(KAIT) - A 2015 ordinance created by the city of Newark is discriminatory and takes away the ability for people to afford a home because they are too impoverished to do so, a suit filed this week in federal court alleged.
In the 72-page complaint, filed by attorneys Phil Telfeyan and Marissa Hatton of the Washington, DC-based Equal Justice Under Law, Beverly Kilpatrick, Veneda Marshall, Robert Marshall, Becky Altom and Jonathan Jarvis allege that the ordinance is harmful.
"This case is about the city of Newark's discriminating against some of Independence County's poorest residents simply because they are too impoverished to afford an expensive home. In 2015, the City Council passed an ordinance forbidding any manufactured home worth less than $25,000 (single-wide) or $35,000 (double-wide) from existing within the city limits, punishable by fines of up to $500 for each day a person lives in a home valued below these arbitrary amounts," the suit filed in U.S. District Court for the Eastern District of Arkansas. "Newark's 'Exclusion Ordinance' has nothing to do with the health or safety conditions of a given manufactured home. It is simply a discriminatory attempt to exclude those who are not 'worthy' - in other words, not wealthy enough - from living in the city."
According to the suit, Kilpatrick, Marshall, Marshall, Altom, and Jarvis are either residents of Independence County or people who have tried to rent homes in the area.

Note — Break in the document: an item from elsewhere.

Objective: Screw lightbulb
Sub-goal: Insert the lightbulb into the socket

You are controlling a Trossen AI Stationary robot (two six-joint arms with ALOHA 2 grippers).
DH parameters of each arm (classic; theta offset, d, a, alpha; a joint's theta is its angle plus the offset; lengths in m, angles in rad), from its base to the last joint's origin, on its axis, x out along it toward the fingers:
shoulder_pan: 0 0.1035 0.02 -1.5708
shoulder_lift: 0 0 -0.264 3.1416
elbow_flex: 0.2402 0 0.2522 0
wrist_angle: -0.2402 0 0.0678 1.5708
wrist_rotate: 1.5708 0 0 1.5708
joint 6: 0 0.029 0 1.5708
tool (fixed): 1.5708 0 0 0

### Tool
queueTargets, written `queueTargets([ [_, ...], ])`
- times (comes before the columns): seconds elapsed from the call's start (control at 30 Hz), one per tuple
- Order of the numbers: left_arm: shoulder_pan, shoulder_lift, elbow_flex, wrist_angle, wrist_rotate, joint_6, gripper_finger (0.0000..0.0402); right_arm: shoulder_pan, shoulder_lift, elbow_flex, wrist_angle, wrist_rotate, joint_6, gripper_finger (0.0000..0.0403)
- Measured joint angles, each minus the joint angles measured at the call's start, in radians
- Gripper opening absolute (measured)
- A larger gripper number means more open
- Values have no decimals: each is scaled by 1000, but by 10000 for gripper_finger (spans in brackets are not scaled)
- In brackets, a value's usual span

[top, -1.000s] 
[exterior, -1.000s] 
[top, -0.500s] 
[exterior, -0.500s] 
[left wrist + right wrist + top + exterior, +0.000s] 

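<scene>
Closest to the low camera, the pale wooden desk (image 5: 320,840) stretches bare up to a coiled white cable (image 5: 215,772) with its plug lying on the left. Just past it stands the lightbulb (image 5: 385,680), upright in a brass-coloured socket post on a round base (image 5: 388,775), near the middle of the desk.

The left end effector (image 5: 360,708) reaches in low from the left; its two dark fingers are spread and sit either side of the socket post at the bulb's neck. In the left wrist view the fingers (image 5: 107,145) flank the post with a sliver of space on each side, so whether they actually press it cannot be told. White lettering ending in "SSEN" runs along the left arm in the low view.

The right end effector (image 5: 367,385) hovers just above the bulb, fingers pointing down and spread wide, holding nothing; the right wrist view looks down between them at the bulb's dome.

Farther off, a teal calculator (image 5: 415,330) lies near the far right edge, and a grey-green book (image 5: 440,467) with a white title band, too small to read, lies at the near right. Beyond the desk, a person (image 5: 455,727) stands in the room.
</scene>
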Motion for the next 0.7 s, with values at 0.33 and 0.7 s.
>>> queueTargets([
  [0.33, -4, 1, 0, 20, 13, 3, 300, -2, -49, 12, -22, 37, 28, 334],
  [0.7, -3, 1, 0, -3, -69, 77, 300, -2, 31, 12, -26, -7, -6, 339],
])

"The city of Newark bans mobile homes unless the owner can establish by a certified appraiser or a bill of sale a value over $25,000 or $35,000, depending on the size of the home," the attorney alleged. "Individuals like Ms. Kilpatrick are unable to live in Newark only because the City has set an arbitrary monetary requirement for residence that she cannot meet. Newark's ordinance is, therefore, a thinly veiled attempt to prevent people with lower incomes from moving to Newark. Because Newark's Exclusion Ordinance takes into account only appraisal value - as opposed to legitimate health and safety concerns - it can only be explained as a government-sanctioned discrimination against impoverished people and an attempt ban them from living in the city," the suit alleges.
The defendants are seeking a declaratory judgment that the city violated the group's constitutional rights on the ordinance, asks that the ordinance be found "facially unconstitutional because they enact a wealth-based exclusion scheme", ask a judge to issue an order and judgment to stop enforcement of the ordinance, stop the collection of fines from the ordinance and asks for compensatory damages for the plaintiff's losses, as well as attorneys fees in the case.
The case has been assigned to U.S. District Judge Price Marshall and U.S. Magistrate Judge Joe Volpe.